** Description of the task **
Your answer should be every line of the records that contains the word "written".
===== Data listing =====
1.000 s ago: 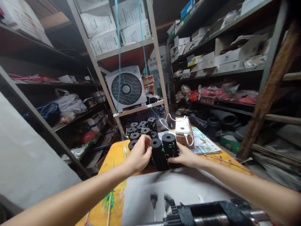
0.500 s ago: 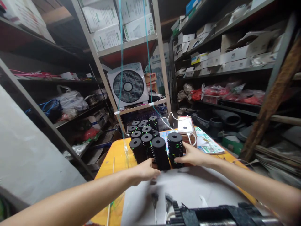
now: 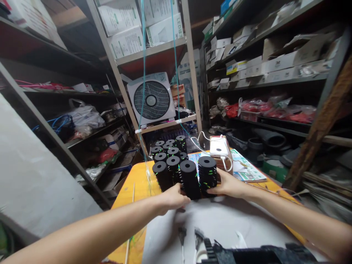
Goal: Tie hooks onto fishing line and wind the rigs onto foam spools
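Several black cylinders with round holes in their tops and green bits on their sides stand upright in a cluster on the yellow table [image 3: 125, 190]. My left hand [image 3: 175, 199] is at the lower part of the front cylinder [image 3: 189, 179], its fingers partly hidden behind it. My right hand [image 3: 227, 185] is closed round the lower right side of the rightmost cylinder [image 3: 206, 174], thumb in front. That cylinder stands beside the front one. Pale sheeting [image 3: 220, 216] covers the near part of the table.
A dark bar-like device [image 3: 253, 255] and brushes [image 3: 183, 236] lie at the near edge. Behind the cylinders on the right are a white device with cables [image 3: 219, 146] and a booklet [image 3: 249, 168]. A box fan [image 3: 151, 99] stands on a rack; loaded shelves flank both sides.
The view has shifted slightly. The rightmost cylinder looks a little nearer, with my right hand still on it. My left hand stays at the front cylinder.
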A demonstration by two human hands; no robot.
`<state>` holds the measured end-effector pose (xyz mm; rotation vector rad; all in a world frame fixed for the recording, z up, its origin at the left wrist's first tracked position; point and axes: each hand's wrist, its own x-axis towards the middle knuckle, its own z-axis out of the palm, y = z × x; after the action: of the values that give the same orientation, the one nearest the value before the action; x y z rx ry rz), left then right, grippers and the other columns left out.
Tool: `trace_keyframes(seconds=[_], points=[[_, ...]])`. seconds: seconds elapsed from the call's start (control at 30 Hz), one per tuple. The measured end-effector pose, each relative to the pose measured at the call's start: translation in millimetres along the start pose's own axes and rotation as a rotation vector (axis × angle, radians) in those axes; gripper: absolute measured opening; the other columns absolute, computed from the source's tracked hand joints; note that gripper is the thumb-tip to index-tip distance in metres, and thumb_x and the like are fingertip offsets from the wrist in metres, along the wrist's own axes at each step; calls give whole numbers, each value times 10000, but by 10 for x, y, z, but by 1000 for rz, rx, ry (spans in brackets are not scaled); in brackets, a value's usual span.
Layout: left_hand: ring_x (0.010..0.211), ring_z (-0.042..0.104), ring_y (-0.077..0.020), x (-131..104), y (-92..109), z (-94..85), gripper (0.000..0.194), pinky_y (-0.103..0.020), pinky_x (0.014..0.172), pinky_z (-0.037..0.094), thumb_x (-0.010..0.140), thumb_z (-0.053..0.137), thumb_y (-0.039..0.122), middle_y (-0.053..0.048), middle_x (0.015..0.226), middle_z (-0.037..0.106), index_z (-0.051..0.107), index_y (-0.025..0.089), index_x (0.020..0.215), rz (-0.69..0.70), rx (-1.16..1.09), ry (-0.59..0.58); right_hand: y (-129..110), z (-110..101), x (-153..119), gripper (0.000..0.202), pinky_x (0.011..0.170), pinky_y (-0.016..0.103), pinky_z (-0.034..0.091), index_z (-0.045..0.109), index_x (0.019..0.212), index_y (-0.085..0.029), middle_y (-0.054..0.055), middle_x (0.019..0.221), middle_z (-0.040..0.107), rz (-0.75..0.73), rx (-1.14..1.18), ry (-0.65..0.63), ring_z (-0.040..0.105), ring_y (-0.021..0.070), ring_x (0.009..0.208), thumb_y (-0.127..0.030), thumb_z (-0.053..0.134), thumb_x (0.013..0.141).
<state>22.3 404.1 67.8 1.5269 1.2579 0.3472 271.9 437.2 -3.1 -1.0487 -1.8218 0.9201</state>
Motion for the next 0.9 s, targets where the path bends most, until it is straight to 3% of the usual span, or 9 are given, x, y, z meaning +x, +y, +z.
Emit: trace_keyframes(seconds=[0.4,0.67,0.9], points=[[897,563,-205,4,4,38,507,-322,720,490,664,648,108,-87,1051,587,520,144,1153,-6,16,4,27,-3,4,715,964,471,510,535,1235,-162,99,1150,697,30,12,-27,638,324,1085,-336,836,611],[904,572,-194,8,41,94,502,-294,720,474,718,618,67,-78,1046,602,535,130,1209,11,24,-7,1,10,-93,693,927,470,539,512,1221,-177,95,1146,701,104,-7,32,652,316,1070,-330,814,617],[981,607,-217,36,-26,32,444,-401,832,523,842,646,125,-75,1146,601,517,165,1266,4,40,5,-112,33,-94,696,985,493,500,521,1225,-167,108,1165,699,120,-37,34,634,341,1110,-318,808,609]])
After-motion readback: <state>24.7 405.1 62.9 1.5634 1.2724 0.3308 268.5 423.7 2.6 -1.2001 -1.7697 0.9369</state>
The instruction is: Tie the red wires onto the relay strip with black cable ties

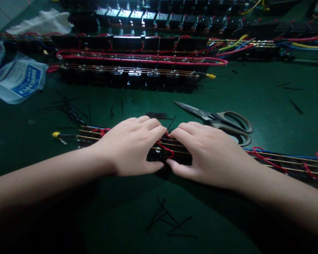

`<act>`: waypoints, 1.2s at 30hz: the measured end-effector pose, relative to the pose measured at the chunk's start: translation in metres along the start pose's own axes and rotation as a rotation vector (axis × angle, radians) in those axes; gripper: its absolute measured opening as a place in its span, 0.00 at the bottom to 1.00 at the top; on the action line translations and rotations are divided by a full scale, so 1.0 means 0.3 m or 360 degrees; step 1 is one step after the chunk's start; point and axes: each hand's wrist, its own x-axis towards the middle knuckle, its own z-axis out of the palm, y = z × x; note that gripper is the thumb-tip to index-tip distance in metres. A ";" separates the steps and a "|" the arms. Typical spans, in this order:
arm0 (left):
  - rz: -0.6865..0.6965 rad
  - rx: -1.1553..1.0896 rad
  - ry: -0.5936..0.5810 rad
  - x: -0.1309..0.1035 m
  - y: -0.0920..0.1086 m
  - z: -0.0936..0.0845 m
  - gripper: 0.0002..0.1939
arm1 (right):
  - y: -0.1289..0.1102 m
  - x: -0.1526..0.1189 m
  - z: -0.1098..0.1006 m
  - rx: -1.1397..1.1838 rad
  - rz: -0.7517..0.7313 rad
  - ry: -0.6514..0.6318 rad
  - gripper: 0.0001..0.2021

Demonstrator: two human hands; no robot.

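Observation:
A long black strip with copper-coloured rods and red wires (pixel 172 144) lies across the green table in front of me. My left hand (pixel 135 144) is closed over it left of the middle, thumb along the near edge and fingers over the far side. Close beside it, my right hand (pixel 209 151) grips the same strip in the same way. Between the two hands a red wire (pixel 172 152) loops across the rods. A thin black tie end (pixel 171 122) sticks up at the left fingertips; whether the fingers pinch it, I cannot tell.
Scissors (pixel 212 118) lie just beyond my right hand. Black offcuts (pixel 71 109) are scattered around, with more black pieces (pixel 166 218) near me. Further back lies another wired assembly (pixel 135 72). A plastic bag (pixel 18 77) and a white cloth (pixel 42 23) are at left.

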 end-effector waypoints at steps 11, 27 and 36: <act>0.0070 0.0103 0.0039 -0.004 0.001 0.013 0.20 | -0.001 -0.002 0.008 -0.0122 -0.0016 0.0043 0.15; 0.0084 0.0201 0.0061 -0.001 0.009 0.013 0.20 | -0.002 -0.003 0.002 -0.0085 -0.0014 0.0002 0.14; 0.0013 0.0123 0.0058 0.000 0.015 0.008 0.19 | 0.002 -0.004 0.002 -0.0106 -0.0030 0.0009 0.15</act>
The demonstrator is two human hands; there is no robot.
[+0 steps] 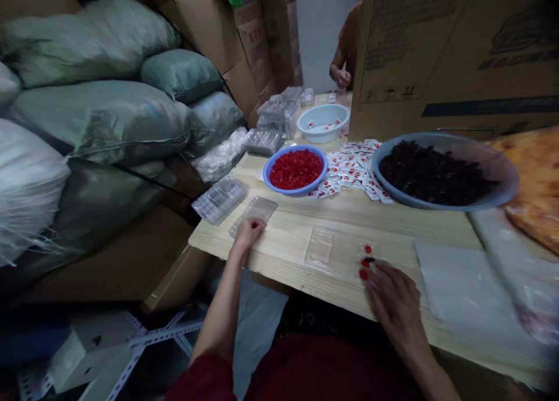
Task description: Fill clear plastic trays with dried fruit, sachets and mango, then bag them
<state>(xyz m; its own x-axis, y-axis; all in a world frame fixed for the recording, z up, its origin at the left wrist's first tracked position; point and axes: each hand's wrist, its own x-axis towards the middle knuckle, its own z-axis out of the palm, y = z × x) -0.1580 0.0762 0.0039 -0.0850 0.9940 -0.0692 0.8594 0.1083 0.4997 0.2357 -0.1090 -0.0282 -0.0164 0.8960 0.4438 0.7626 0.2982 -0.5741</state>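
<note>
My left hand point(248, 233) is closed in a pinch at the near edge of a clear plastic blister case point(261, 208) by the table's left end. My right hand point(396, 293) bends over an open clear plastic case point(322, 247), its fingertips at a small black piece point(369, 260). Several red discs point(368, 249) show in the right half of that case. Part of this half is hidden under my fingers. Beyond lies a blue bowl point(267, 177) of red discs, and to the right a large basin point(509, 185) of black pieces.
White printed sachets point(349, 168) lie heaped between bowl and basin. Stacked clear cases point(220, 200) stand at the left, with a pale blue basin point(321, 136) behind. A large carton point(437, 57) partly hides another person point(345, 57). Plastic sheets point(458, 279) lie at right; full sacks point(109, 119) at left.
</note>
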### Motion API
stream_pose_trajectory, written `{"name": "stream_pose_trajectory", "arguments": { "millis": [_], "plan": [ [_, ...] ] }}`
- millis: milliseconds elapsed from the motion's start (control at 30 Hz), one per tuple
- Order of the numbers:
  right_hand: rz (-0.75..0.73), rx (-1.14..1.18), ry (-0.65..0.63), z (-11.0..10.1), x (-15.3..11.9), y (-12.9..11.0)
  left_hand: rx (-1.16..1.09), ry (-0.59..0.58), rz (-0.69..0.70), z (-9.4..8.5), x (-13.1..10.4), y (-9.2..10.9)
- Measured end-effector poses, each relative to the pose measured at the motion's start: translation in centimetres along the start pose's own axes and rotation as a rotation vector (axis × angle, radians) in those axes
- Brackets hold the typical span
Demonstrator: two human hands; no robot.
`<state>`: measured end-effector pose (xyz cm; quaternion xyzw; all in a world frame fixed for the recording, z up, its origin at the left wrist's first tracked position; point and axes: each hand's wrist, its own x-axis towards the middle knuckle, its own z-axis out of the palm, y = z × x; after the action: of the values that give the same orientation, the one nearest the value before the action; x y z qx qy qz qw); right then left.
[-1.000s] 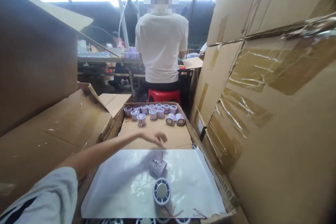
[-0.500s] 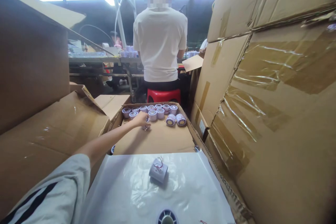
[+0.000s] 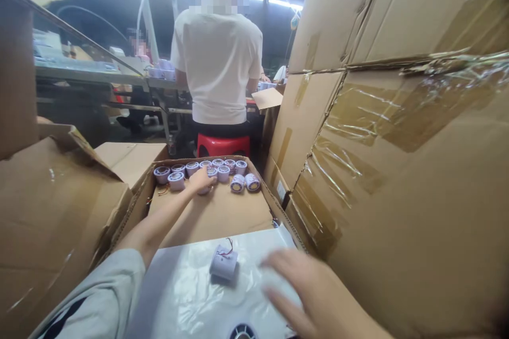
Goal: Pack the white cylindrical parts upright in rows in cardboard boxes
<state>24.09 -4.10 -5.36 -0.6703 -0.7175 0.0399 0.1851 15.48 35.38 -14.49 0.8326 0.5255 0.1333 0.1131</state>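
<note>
My left hand reaches into the open carton, its fingers wrapped round a white cylindrical part beside the back rows. Several similar white parts with dark slotted tops stand there, and two lie tilted at the right. On the white plastic sheet in front, one white part with red wires lies on its side. Another part with a spoked end is cut off by the bottom edge. My right hand, blurred, hovers over the sheet's right side with fingers apart, holding nothing visible.
Tall taped cartons rise at the right. An open carton stands at the left. Ahead, a person in a white shirt sits on a red stool at a workbench.
My right hand has come into view at the lower right. My left hand still grips a part near the back rows. The whole view has turned somewhat to the right.
</note>
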Motion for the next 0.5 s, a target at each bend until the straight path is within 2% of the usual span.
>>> {"name": "stream_pose_trajectory", "arguments": {
  "millis": [100, 167, 233, 300, 367, 433, 500],
  "plan": [
    [0.118, -0.025, -0.004, 1.6, 10.2, 2.9, 0.013, 0.028, 0.037, 0.1, -0.7, -0.2],
    [0.169, -0.121, -0.087, 4.1, 16.5, 5.5, 0.024, 0.039, 0.074, 0.3, -1.3, -0.5],
    [0.172, -0.168, -0.074, 7.1, 21.1, 7.9, 0.038, 0.042, 0.103, 0.5, -1.9, -1.0],
    [0.161, -0.195, -0.017, 10.1, 23.9, 10.0, 0.049, 0.038, 0.128, 0.8, -2.3, -1.4],
    [0.144, -0.195, 0.046, 12.5, 25.5, 11.8, 0.056, 0.048, 0.162, 1.1, -2.4, -1.8],
    [0.119, -0.153, 0.097, 14.0, 26.4, 13.2, 0.057, 0.070, 0.190, 1.4, -2.3, -2.2],
    [0.052, -0.047, 0.088, 14.5, 26.7, 14.2, 0.049, 0.085, 0.209, 1.6, -2.1, -2.4]
  ]
}}
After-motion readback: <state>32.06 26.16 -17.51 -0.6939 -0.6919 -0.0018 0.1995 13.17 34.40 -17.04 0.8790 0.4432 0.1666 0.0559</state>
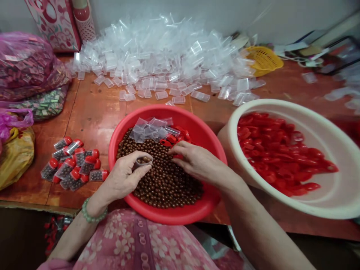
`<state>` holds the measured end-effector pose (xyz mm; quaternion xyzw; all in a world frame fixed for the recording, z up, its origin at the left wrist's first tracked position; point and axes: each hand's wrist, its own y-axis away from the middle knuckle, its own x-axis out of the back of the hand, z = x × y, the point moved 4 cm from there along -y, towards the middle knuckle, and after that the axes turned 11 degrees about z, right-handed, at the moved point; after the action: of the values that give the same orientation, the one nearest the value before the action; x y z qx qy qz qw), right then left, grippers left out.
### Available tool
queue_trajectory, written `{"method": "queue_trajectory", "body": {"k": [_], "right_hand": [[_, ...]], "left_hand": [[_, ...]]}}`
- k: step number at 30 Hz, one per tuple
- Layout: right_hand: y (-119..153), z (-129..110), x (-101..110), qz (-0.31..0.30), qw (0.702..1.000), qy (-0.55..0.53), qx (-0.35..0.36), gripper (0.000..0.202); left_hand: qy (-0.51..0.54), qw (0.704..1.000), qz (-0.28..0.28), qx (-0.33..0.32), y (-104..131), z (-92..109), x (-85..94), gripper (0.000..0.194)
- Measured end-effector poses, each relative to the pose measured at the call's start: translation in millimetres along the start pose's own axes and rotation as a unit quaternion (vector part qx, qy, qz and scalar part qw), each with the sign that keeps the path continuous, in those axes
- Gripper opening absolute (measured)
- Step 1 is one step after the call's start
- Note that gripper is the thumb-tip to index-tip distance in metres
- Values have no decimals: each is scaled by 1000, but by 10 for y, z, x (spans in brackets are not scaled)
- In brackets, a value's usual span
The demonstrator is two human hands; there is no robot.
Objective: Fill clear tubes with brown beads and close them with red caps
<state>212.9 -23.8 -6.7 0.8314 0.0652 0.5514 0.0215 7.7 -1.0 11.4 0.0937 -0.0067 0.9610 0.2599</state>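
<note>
My left hand (126, 174) is closed around a clear plastic tube (144, 161), its open end up and brown beads showing inside. It is over the left part of a red basin (174, 216) holding many brown beads (165, 187). Clear empty tubes (150, 129) lie on the beads at the back of the basin, beside a few red caps (168, 140). My right hand (194, 159) hovers low over the beads just in front of those caps, fingers bent and slightly apart, with nothing visible between them.
Filled, red-capped tubes (67, 168) are piled at the left. A white basin (253, 176) of red caps stands right. Behind are a heap of clear tubes (168, 56) and a yellow basket (264, 60). Plastic bags (25, 67) sit far left.
</note>
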Motion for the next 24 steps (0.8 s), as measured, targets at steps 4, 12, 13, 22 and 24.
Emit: {"method": "queue_trajectory", "body": {"k": [4, 12, 13, 22, 24], "right_hand": [[91, 49, -60, -76, 973, 215, -36, 34], [106, 198, -135, -32, 986, 164, -24, 21], [105, 215, -79, -2, 993, 118, -25, 22], [-18, -156, 1, 28, 809, -562, -170, 34], [-56, -279, -88, -10, 753, -628, -197, 39]], "left_hand": [[59, 998, -9, 24, -22, -38, -47, 22], [133, 988, -29, 75, -50, -91, -89, 20], [141, 987, -30, 78, -53, -96, -89, 20], [145, 986, -54, 68, -69, -100, -113, 17], [137, 987, -64, 54, -63, -88, -113, 16]]}}
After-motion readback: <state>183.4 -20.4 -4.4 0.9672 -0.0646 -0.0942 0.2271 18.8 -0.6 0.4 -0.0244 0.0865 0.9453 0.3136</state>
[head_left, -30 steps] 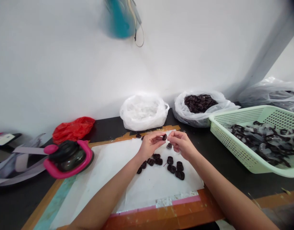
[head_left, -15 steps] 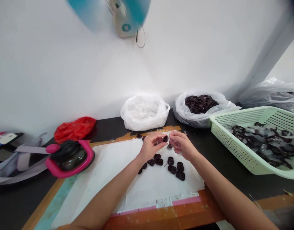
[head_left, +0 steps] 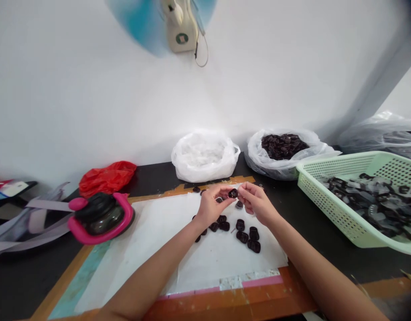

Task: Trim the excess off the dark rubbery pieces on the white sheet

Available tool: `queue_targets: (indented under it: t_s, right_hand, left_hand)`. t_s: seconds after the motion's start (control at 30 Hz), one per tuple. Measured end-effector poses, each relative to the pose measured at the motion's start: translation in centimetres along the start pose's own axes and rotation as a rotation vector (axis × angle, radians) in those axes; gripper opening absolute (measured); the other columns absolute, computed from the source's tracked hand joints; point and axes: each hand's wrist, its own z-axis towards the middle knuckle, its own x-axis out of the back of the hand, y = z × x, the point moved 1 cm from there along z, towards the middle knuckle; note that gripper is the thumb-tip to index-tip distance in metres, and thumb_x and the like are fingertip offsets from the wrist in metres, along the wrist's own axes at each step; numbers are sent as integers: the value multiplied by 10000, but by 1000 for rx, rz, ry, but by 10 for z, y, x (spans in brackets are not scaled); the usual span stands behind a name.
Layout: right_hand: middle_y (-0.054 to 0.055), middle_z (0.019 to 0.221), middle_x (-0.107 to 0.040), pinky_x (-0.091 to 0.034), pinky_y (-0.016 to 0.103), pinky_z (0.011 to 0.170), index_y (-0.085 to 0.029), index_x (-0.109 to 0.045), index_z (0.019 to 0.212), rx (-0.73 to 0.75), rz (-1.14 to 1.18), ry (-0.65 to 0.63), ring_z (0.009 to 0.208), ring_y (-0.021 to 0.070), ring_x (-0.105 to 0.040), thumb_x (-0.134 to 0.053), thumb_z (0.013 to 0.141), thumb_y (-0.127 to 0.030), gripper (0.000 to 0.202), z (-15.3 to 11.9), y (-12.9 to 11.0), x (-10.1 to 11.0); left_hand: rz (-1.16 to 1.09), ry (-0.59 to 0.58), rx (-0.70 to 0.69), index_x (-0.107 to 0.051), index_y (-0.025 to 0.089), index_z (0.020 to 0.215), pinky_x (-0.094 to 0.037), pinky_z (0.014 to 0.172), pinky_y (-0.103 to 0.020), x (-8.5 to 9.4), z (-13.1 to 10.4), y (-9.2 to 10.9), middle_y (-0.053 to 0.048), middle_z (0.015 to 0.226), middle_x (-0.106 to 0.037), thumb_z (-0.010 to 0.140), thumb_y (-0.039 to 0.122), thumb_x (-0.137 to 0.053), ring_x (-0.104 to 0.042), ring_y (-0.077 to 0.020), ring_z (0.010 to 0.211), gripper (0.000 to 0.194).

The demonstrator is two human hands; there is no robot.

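Between the thumb and fingers of my left hand [head_left: 212, 206] is a small dark, glossy plastic piece [head_left: 233, 193], held just above the white paper [head_left: 151, 240]. My right hand [head_left: 257, 200] is beside it with thumb and fingertips pinched together at the piece's right side. Whatever those fingertips hold is too small to make out. Below the hands, several similar dark pieces [head_left: 254, 246] lie on the paper in loose groups; my left hand and forearm partly cover some of them.
Along the wall stand a white bag [head_left: 205, 171] of pale pieces and a bag [head_left: 259, 167] of dark ones. A green basket [head_left: 339, 223] of mixed parts is at right. To the left sit a red bag [head_left: 108, 178] and a pink-rimmed jug [head_left: 101, 238]. A blue fan [head_left: 181, 38] hangs above.
The dark piece has turned slightly in my left fingers, showing more of its face. Both hands stay close together. The whole view has shifted a little.
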Motion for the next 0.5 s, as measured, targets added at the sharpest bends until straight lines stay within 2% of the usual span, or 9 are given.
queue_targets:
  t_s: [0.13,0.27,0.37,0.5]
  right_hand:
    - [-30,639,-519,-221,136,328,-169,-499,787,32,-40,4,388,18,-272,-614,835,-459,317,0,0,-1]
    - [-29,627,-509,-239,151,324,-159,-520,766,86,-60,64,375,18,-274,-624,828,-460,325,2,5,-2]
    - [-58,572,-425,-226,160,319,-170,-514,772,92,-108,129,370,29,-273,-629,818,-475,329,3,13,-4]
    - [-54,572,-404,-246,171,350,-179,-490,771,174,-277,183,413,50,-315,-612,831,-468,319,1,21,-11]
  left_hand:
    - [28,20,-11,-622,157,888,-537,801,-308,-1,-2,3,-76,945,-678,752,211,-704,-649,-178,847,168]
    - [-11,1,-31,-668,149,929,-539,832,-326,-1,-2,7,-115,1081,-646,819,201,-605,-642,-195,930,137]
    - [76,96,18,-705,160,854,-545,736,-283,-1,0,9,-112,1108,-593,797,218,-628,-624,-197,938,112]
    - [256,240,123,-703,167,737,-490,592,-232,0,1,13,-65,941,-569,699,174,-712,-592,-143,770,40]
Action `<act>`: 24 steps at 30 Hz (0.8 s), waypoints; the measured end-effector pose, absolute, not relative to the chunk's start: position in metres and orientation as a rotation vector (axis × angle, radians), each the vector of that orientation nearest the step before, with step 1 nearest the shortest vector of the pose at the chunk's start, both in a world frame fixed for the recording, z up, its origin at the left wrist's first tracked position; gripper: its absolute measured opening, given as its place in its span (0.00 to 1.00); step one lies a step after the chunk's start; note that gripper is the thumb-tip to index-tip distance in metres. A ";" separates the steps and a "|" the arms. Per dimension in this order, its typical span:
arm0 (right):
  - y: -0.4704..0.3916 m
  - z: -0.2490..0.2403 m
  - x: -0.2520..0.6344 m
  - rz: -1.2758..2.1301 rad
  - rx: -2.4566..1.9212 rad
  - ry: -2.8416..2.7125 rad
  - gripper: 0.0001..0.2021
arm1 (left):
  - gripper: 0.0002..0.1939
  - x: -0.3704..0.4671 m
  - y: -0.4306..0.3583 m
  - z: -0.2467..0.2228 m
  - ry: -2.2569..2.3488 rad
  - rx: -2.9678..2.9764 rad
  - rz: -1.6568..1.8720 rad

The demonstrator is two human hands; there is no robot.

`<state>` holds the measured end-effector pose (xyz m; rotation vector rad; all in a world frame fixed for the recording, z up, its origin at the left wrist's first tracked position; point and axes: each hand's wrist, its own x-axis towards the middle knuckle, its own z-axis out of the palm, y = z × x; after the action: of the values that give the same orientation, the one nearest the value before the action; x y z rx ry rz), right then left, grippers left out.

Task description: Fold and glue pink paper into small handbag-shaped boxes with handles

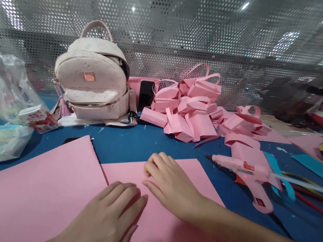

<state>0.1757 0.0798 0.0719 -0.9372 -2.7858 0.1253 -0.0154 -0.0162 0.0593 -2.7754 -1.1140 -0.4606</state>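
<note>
Two areas of large pink paper cover the near part of the blue table: a left sheet (36, 182) and a right sheet (192, 175) beside it. My left hand (111, 216) rests palm down near the edge between them, its fingers bent and lying on the paper. Just beyond it and to the right, my right hand (172, 185) touches the right sheet with curled fingers. Whatever may be under the curled fingertips of my right hand is hidden. Near the bottom centre the right sheet shows a bend or shadow.
A pale backpack (94, 81), a black phone (146, 95) and a heap of folded pink paper pieces (192, 122) stand along the mesh wall. On the right lies a pink glue gun (251, 179) with cords. Plastic bags (13, 79) and a small box (38, 117) sit at left.
</note>
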 end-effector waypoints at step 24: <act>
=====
** Answer space **
stream_pose_trajectory, written `{"name": "stream_pose_trajectory", "arguments": { "millis": [_], "plan": [ [_, ...] ] }}`
queue_trajectory, written `{"method": "queue_trajectory", "body": {"k": [_], "right_hand": [[_, ...]], "left_hand": [[_, ...]]}}`

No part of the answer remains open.